_REQUIRED ACTION_
In the material below, find every line with "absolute" and pull it out.

_STORED DATA_
BEGIN

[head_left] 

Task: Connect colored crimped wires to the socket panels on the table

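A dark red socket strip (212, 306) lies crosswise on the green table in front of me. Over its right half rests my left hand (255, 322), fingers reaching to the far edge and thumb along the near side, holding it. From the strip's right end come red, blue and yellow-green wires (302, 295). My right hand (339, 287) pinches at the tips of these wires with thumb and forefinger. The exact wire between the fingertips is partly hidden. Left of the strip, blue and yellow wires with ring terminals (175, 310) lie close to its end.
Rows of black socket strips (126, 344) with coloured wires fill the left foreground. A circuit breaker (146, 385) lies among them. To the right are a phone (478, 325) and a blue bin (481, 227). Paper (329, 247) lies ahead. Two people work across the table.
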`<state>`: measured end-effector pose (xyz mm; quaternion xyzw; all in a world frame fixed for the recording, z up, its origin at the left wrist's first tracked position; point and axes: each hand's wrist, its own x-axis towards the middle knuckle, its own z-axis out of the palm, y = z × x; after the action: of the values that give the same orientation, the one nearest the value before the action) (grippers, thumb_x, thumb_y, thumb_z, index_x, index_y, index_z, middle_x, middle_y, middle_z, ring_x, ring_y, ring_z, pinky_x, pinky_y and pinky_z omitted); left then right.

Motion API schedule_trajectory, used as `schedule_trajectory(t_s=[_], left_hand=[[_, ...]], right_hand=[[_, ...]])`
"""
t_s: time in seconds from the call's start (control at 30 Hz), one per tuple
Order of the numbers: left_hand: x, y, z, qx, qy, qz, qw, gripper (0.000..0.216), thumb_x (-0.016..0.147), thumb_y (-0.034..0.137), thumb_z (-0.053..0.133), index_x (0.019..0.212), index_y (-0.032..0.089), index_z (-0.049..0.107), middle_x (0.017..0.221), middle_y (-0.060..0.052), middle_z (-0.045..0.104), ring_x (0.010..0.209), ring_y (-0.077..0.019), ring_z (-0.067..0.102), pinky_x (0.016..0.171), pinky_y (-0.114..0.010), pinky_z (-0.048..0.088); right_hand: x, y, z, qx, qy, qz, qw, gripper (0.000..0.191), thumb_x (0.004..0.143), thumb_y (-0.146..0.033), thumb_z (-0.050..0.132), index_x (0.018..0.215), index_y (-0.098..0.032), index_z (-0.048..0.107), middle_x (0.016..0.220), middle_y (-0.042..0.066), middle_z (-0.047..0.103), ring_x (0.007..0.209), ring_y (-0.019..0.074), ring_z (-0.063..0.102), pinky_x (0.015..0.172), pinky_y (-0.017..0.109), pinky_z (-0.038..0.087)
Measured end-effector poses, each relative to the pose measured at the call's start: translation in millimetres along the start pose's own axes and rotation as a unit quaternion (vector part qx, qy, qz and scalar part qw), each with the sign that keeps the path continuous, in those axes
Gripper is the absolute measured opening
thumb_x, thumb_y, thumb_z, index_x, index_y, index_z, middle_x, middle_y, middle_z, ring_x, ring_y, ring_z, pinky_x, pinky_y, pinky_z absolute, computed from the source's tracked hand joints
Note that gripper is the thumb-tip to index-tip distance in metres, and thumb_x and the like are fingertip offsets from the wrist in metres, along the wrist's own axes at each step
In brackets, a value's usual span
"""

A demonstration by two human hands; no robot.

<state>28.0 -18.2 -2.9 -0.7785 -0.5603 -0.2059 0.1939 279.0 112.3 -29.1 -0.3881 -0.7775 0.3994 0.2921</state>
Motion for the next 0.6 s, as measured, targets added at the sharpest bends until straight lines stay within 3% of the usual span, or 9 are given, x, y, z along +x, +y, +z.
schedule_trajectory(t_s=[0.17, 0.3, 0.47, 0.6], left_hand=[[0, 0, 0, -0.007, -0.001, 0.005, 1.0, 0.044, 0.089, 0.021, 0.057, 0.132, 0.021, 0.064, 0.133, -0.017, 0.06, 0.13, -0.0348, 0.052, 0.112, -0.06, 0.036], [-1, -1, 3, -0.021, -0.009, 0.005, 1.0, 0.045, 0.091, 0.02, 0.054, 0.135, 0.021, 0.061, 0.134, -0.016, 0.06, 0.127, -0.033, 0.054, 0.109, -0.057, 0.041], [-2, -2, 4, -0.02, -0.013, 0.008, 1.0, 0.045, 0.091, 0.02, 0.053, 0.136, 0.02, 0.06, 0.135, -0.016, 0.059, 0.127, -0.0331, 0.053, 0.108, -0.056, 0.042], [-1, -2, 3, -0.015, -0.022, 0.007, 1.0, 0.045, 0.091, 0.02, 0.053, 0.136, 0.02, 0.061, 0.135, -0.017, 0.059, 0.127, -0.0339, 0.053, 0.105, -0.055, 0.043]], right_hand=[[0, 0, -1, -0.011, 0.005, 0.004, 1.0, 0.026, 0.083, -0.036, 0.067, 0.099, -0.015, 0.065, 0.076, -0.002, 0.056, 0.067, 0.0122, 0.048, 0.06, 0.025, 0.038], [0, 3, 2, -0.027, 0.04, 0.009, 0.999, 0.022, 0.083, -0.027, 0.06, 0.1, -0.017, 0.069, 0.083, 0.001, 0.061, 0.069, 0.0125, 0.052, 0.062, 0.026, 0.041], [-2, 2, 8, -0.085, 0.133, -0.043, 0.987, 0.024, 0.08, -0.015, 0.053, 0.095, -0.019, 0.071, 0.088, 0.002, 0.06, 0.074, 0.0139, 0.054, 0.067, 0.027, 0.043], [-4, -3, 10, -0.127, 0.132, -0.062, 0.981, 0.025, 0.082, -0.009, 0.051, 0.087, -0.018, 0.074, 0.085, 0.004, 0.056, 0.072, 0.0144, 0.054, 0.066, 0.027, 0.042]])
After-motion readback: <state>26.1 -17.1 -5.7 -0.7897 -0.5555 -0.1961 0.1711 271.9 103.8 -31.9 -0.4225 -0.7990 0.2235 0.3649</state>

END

_OUTPUT OF THE TASK_
Gripper is the absolute measured opening
thumb_x, thumb_y, thumb_z, index_x, index_y, index_z, middle_x, middle_y, middle_z, ring_x, ring_y, ring_z, pinky_x, pinky_y, pinky_z absolute, computed from the source's tracked hand joints

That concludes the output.